START Given data

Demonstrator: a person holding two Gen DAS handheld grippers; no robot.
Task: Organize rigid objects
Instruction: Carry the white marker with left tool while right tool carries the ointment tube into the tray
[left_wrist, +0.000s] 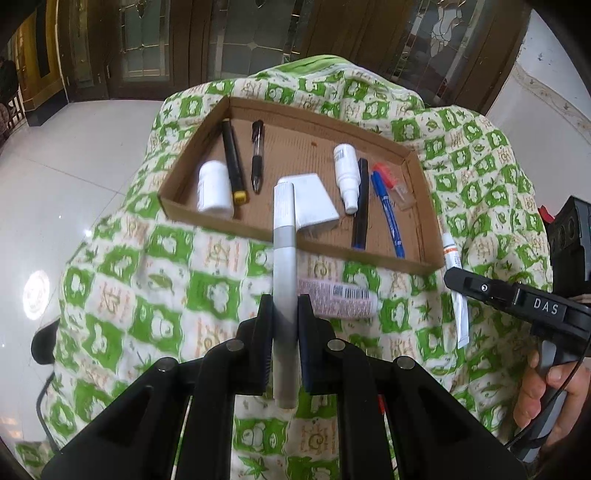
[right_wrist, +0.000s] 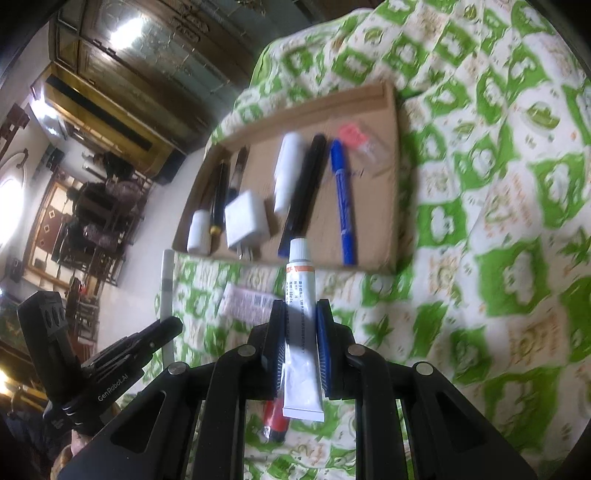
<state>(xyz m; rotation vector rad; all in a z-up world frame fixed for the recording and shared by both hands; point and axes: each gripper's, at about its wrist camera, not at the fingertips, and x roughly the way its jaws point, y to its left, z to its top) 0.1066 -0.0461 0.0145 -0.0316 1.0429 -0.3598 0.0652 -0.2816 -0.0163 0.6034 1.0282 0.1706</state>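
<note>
My left gripper (left_wrist: 283, 306) is shut on a grey and white marker (left_wrist: 283, 258), held above the cloth just short of the cardboard tray (left_wrist: 417, 266). My right gripper (right_wrist: 301, 314) is shut on a white ointment tube (right_wrist: 301, 295), near the tray's front wall (right_wrist: 369, 267); it also shows in the left wrist view (left_wrist: 456, 280). The tray holds a white bottle (left_wrist: 213, 186), a black and yellow pen (left_wrist: 232, 162), a black pen (left_wrist: 257, 155), a white charger (left_wrist: 314, 201), a spray bottle (left_wrist: 346, 173), a black marker (left_wrist: 361, 203) and a blue pen (left_wrist: 386, 214).
A pink tube with a barcode (left_wrist: 343, 297) lies on the green patterned cloth (left_wrist: 147, 295) in front of the tray. A red object (right_wrist: 275, 421) lies on the cloth under my right gripper. A clear and red item (left_wrist: 391, 184) sits at the tray's right end. White floor tiles (left_wrist: 74, 166) lie to the left.
</note>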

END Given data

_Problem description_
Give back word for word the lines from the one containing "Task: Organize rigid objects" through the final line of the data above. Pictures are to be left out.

_Output for this exercise_
Task: Organize rigid objects
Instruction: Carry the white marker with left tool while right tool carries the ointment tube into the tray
[left_wrist, +0.000s] 
[right_wrist, +0.000s] 
<state>(xyz m; rotation vector rad; all in a z-up world frame fixed for the recording and shared by both hands; point and axes: each gripper's, at about its wrist camera, not at the fingertips, and x roughly the way its jaws point, y to its left, z to its top) 0.1066 -0.0461 0.0145 -0.0316 1.0429 -0.3598 0.0652 -0.2816 -0.0163 0.6034 1.0282 0.1706</state>
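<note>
My left gripper (left_wrist: 283, 306) is shut on a grey and white marker (left_wrist: 283, 258), held above the cloth just short of the cardboard tray (left_wrist: 417, 266). My right gripper (right_wrist: 301, 314) is shut on a white ointment tube (right_wrist: 301, 295), near the tray's front wall (right_wrist: 369, 267); it also shows in the left wrist view (left_wrist: 456, 280). The tray holds a white bottle (left_wrist: 213, 186), a black and yellow pen (left_wrist: 232, 162), a black pen (left_wrist: 257, 155), a white charger (left_wrist: 314, 201), a spray bottle (left_wrist: 346, 173), a black marker (left_wrist: 361, 203) and a blue pen (left_wrist: 386, 214).
A pink tube with a barcode (left_wrist: 343, 297) lies on the green patterned cloth (left_wrist: 147, 295) in front of the tray. A red object (right_wrist: 275, 421) lies on the cloth under my right gripper. A clear and red item (left_wrist: 391, 184) sits at the tray's right end. White floor tiles (left_wrist: 74, 166) lie to the left.
</note>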

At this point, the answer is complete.